Elizabeth Ibanda-Nahamya | |
Birth Place: | Uganda |
Death Date: | 5 January 2023 |
Death Place: | Netherlands |
Alma Mater: | Makerere University Law Development Centre University of New Haven |
Occupation: | Lawyer, judge |
Nationality: | Ugandan |
Citizenship: | Uganda |
Known For: | Law |
Judge of the Mechanism for International Criminal Tribunals |
Elizabeth Ibanda-Nahamya was a Ugandan lawyer and judge, who, on 22 March 2018, was appointed Judge of the Mechanism for International Criminal Tribunals (MICT). The appointment by António Guterres, the Secretary General of the United Nations, was in replacement to the MICT, following the resignation of Judge Solomy Balungi Bossa, who was elected to the International Criminal Court.[1] Before that, she sat on the High Court of Uganda, where she was assigned to the International Crimes Division of that court.[1]
She graduated from the Faculty of Law of Makerere University, Uganda's largest and oldest public university, with a Bachelor of Laws. She then obtained a Diploma in Legal Practice by the Law Development Centre in Kampala, Uganda's capital city. She also holds a Master of Laws from the University of New Haven, in the West Haven, Connecticut, United States.[2] She has undertaken several postgraduate courses,[2] including one at the International Development Law Organization, in Rome, Italy in 1992.[3]

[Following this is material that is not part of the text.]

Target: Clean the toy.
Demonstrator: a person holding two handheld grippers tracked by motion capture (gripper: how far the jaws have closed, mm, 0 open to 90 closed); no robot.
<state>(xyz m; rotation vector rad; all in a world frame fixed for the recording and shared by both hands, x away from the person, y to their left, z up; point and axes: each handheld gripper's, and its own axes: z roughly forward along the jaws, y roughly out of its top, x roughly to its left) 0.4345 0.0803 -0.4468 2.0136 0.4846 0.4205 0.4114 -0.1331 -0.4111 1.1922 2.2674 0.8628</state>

During the process of creating Uganda's 1995 Constitution, Ibanda-Nahamya was a researcher for the Constituent Assembly. She also served as a legal adviser to the Constituent Assembly Women Caucus.[1] She also worked as researcher at the Uganda Ministry of Justice and Constitutional Affairs, where she participated in drafting of the Parliamentary Election Bill and the Presidential Election Bill. In 1993, se served as a legal consultant at the Uganda Ministry of Finance.[1]
She has served as a judge on the Special Court for Sierra Leone, from 2004 until 2008 and the International Criminal Tribunal for Rwanda, from 1996 until 2004.[1] [2]
Justice Nahamya has also lectured at Ahmadu Bello University, in Zaria, Nigeria and at the National University of Lesotho, in Maseru, Lesotho. She has also consulted with the World Bank[2] and the Commonwealth Secretariat.